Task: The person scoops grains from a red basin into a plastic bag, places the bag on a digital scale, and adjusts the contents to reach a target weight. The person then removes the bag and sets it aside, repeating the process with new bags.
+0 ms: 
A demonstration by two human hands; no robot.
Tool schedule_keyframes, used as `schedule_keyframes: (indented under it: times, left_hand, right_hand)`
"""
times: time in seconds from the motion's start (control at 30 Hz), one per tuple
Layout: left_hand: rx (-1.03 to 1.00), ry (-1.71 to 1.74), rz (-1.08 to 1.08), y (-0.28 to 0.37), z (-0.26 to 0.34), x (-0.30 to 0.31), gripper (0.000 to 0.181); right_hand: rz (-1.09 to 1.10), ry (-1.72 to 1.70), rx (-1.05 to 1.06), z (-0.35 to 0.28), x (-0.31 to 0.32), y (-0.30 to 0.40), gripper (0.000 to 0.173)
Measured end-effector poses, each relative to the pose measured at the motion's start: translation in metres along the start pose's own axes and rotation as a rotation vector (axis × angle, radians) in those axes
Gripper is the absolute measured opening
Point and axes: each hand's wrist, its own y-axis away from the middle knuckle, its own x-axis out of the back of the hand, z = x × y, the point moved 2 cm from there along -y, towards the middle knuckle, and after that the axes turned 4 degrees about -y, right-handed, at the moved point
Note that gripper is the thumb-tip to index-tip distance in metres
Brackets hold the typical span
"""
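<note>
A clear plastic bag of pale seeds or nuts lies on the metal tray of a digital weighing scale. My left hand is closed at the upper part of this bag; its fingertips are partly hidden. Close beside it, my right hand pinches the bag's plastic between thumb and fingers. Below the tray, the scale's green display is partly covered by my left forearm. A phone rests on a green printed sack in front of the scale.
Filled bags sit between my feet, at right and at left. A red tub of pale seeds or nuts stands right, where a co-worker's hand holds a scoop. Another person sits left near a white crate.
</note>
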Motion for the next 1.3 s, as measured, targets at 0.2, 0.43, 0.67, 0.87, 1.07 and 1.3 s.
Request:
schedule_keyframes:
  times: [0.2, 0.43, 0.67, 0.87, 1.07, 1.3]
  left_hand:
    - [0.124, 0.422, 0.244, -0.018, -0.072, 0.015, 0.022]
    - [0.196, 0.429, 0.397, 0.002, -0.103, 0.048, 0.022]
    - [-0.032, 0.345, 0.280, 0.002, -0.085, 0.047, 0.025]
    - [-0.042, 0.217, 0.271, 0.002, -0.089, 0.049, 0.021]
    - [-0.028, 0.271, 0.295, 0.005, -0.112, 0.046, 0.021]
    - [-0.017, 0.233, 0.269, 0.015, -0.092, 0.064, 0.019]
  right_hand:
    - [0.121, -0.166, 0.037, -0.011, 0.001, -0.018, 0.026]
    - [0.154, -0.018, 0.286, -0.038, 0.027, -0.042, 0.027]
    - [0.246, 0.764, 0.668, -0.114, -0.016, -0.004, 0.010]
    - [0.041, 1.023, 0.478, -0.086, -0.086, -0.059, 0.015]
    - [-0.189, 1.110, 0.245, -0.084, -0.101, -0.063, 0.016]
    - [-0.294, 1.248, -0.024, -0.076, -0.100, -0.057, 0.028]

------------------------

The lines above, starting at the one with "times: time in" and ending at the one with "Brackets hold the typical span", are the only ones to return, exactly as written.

▸ **COMPLETED EXERCISE**:
times: time in seconds from the motion's start (control at 30 Hz), one per tuple
Layout: left_hand: rx (-1.03 to 1.00), ry (-1.71 to 1.74), rz (-1.08 to 1.08), y (-0.28 to 0.37), z (-0.26 to 0.34), x (-0.30 to 0.31), gripper (0.000 to 0.181); right_hand: rz (-1.09 to 1.10), ry (-1.72 to 1.70), rx (-1.05 to 1.06), z (-0.35 to 0.28), x (-0.31 to 0.32), y (-0.30 to 0.40), gripper (0.000 to 0.173)
Measured end-effector poses, each relative to the pose measured at the motion's start: translation in metres along the start pose's own axes and rotation as a rotation vector (axis × angle, radians) in those axes
Gripper is the absolute measured opening
Point and axes: each hand's wrist, its own y-axis away from the middle knuckle, its own x-axis out of the back of the hand, z = x × y, the point moved 2 cm from there along -y, towards the middle knuckle, and after that the axes turned 4 degrees about -y, right-handed, at the moved point
Note that gripper is the thumb-tip to index-tip distance in metres
Brackets hold the typical span

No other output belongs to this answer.